_ACTIVITY_
Copy the whole listing below exactly.

_DATA SHOWN_
%%

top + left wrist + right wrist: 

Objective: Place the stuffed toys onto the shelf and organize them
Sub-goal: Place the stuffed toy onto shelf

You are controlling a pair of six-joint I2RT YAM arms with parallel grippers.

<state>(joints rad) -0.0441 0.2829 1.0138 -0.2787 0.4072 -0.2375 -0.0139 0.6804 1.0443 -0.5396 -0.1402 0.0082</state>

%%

_YOUR SOLUTION_
top + left wrist + right wrist: 

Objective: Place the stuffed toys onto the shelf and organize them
Sub-goal: Place the stuffed toy onto shelf

You are controlling a pair of six-joint I2RT YAM arms with parallel grippers.

<state>(joints rad) -0.0441 0.2829 1.0138 -0.2787 0.4072 -0.2375 -0.0139 0.6804 1.0443 -0.5396 -0.1402 0.0082</state>

No further output is required, since the answer is complete.